From the Guidelines
Allopurinol is the recommended gout medication that does not exacerbate hypertension, as it is a xanthine oxidase inhibitor that reduces uric acid production without affecting blood pressure. According to the 2016 updated EULAR evidence-based recommendations for the management of gout 1, allopurinol is recommended as the first-line urate-lowering therapy (ULT) for patients with gout, starting at a low dose of 100 mg/day and increasing by 100 mg increments every 2-4 weeks if required. This approach is supported by studies showing the efficacy, low cost, and safety of allopurinol.
Some key points to consider when prescribing allopurinol include:
- Starting at a low dose and titrating upward until the target serum uric acid (SUA) level is reached
- Maintaining an SUA level of <6 mg/dL (360 mmol/L) lifelong
- Monitoring liver function regularly
- Continuing the medication long-term, even when not experiencing acute gout attacks
In contrast to other gout medications, such as NSAIDs and corticosteroids, which can potentially raise blood pressure, allopurinol is generally considered safe for patients with hypertension.
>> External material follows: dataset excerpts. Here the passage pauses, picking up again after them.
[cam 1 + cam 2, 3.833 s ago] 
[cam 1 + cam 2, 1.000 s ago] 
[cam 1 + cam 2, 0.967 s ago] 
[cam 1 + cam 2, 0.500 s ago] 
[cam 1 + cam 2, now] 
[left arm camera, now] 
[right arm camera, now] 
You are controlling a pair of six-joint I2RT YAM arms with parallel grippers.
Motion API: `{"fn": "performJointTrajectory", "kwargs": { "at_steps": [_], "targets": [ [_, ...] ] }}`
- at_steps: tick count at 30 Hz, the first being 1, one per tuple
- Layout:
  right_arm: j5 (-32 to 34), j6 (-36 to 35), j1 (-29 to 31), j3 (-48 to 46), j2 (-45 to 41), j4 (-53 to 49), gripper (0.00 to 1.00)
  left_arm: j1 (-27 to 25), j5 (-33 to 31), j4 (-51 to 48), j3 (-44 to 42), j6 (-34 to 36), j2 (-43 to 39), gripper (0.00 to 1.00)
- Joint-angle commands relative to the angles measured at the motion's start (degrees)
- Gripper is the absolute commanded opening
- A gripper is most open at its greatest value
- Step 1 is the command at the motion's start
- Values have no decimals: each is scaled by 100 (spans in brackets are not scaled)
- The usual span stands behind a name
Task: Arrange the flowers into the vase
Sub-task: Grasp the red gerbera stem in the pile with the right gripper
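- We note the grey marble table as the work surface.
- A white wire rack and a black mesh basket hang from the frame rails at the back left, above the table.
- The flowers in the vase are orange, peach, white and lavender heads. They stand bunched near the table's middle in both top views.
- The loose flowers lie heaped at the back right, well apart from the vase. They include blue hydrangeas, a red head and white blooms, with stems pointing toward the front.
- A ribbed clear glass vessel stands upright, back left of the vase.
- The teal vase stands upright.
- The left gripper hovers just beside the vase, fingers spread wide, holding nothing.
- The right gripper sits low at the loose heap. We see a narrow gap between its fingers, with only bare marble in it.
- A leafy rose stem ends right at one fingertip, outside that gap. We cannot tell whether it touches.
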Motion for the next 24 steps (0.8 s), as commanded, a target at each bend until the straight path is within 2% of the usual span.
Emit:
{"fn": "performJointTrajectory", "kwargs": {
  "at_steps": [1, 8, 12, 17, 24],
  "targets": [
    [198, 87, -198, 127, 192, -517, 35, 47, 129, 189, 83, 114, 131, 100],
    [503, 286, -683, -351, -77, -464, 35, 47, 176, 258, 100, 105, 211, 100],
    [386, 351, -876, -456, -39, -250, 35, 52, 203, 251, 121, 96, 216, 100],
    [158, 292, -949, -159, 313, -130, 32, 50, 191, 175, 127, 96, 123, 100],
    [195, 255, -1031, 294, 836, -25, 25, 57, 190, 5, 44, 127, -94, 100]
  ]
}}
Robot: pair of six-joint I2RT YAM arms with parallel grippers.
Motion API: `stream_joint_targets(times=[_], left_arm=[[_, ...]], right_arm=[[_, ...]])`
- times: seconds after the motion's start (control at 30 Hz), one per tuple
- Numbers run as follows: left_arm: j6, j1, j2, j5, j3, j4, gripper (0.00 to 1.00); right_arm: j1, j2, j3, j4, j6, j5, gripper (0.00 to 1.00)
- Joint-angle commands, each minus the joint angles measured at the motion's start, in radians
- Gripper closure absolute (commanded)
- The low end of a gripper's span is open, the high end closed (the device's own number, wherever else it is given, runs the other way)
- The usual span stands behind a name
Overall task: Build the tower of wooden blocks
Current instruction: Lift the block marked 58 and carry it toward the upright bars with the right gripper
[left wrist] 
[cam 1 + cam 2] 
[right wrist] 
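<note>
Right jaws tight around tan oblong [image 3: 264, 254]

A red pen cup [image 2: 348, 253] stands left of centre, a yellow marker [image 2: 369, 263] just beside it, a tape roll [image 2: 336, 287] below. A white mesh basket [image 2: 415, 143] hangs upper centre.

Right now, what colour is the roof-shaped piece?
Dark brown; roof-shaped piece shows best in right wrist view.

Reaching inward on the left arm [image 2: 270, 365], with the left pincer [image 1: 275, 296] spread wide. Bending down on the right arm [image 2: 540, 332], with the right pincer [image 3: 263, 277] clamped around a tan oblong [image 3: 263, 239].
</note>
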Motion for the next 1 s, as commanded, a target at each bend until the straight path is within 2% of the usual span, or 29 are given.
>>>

Febuxostat, another xanthine oxidase inhibitor, is also a viable option for patients who cannot tolerate allopurinol or have renal impairment 1. However, allopurinol remains the first-line treatment due to its established efficacy and safety profile.
From the Research
Gout Medication Options
- Febuxostat is a non-purine, selective inhibitor of xanthine oxidase that can be used to manage hyperuricaemia in patients with gout 2, 3, 4, 5, 6.
Hypertension Considerations
Key Benefits of Febuxostat
- Febuxostat does not require dosage adjustment in patients with mild or moderate renal impairment 3.
- It has been shown to be effective in lowering serum uric acid levels in patients with hyperuricaemia and gout, including those with renal impairment 3, 6.
- Febuxostat is generally well tolerated, with the majority of treatment-related adverse events being transient and mild-to-moderate in severity 2, 4.